永方(ながえ)佑樹さん(年齢非公表)の「字滑り」(文学界10月号)は言葉が乱れる現象を扱い、描写力や叙情は評価されるも「表層的な分析、解釈に留まっているのではないか」との意見も出た。竹中優子さん(42)の「ダンス」(新潮11月号)は、職場の人間関係をユーモアを交えて描いたが、「積極的に推す方は極めて少なかった」と選に漏れた。

直木賞 自然と悩み共存の妙

約3時間の選考。角田光代選考委員が議論の経過を説明した。1次投票で伊与原さんの作品と荻堂顕さん(30)の「飽くなき地景」(KADOKAWA)、月村了衛さん(61)の「虚の伽藍」(新潮社)の3作が残り、2作受賞か、突出した高得点を獲得していた伊与原作品の1作かを議論。その上で単独受賞を決めたという。

受賞作は、地方で継承されてきた人々の営みを科学の視点を通して物語る短編集。科学的要素が単なる科学的なネタにはなっていないという評価が多く、角田委員自身としても「歴史や科学のような人智の及ばない大きなものを書きながら、私たちの小ささを対峙させるのではなく、私たちの小さな悩みを自然と同じくらい大きなものとして共存させた姿勢がすばらしい」とたたえた。
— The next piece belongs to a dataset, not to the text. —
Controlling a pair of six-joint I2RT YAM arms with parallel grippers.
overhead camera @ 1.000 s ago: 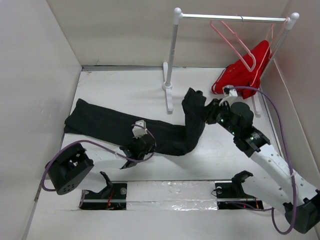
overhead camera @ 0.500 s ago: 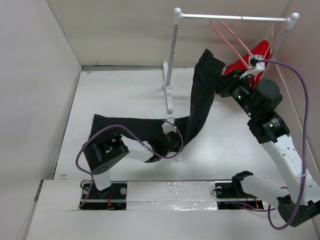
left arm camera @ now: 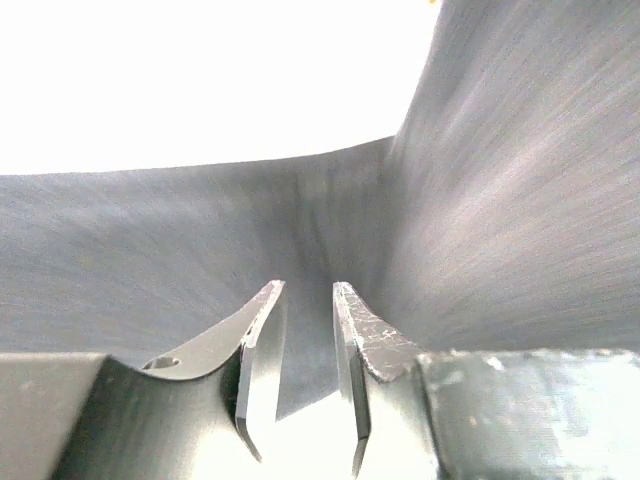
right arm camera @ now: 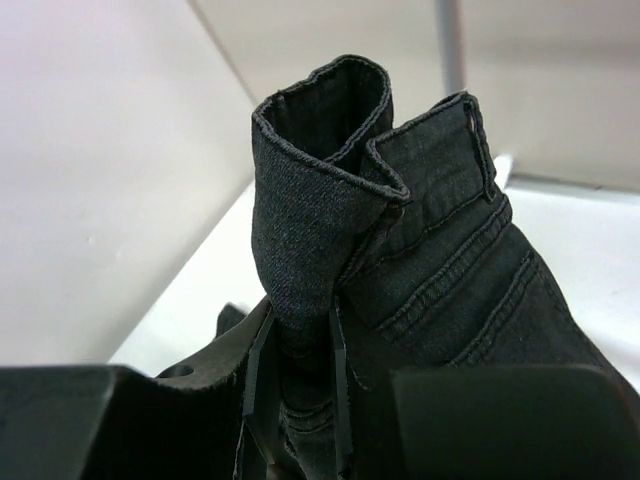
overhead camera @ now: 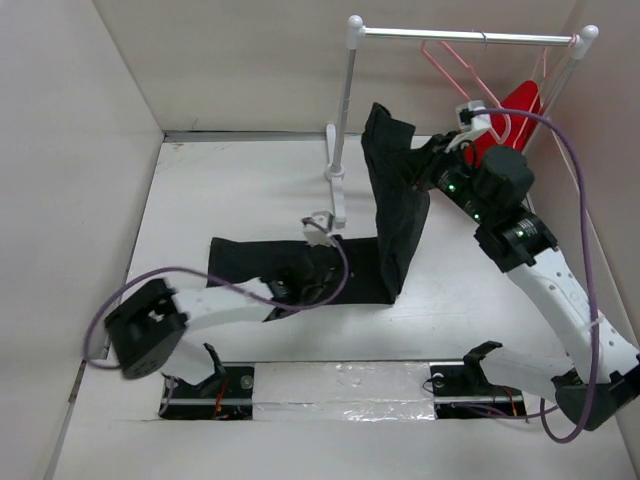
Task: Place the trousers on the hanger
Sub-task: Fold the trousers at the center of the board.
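your right gripper (right arm camera: 297, 335) clamped the trousers (overhead camera: 395, 215) at the waistband, lifted just below the rail (overhead camera: 460, 36), but the hanger (overhead camera: 460, 75) hung bare from that rail, so threading remained. the right wrist view showed that pinch plainly, the overhead didn't. at the left gripper (left arm camera: 307, 290), on a leg well clear of the rail, you couldn't tell grip from gap.

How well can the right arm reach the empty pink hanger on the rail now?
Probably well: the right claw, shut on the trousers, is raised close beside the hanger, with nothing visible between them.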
角田委員によると、荻堂作品と月村作品はいずれも強い支持と不支持が混在した。荻堂作品は旧家に生まれた主人公が一族経営の建設会社の光と影を見つめた一代記。ほぼ全ての委員が「実力は間違いない」と評価したが、「どうしても納得できない部分がある」という意見があった。月村作品は仏僧が闇社会に翻弄され金と権力を追い求める姿を描いている。「主人公のサイコパス的なありようが面白い」という声の一方、「既視感がある」などの声もあり、評価が分かれた。
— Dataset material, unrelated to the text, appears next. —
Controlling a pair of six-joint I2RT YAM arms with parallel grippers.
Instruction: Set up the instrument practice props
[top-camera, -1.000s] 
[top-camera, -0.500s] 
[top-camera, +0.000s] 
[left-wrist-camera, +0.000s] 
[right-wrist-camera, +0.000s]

高齢者の読書サークルを舞台とする朝倉かすみさん(64)の「よむよむかたる」(文芸春秋)は「安定感があり、心温まる小説で気持ちよく読んだ」という声が多かった。江戸中期の徳島藩で起きたお家騒動を題材にした木下昌輝さん(50)の「秘色(ひそく)の契り」(徳間書店)は「面白く読んだ」という声が多かったが、両作とも委員の支持は広がらなかった。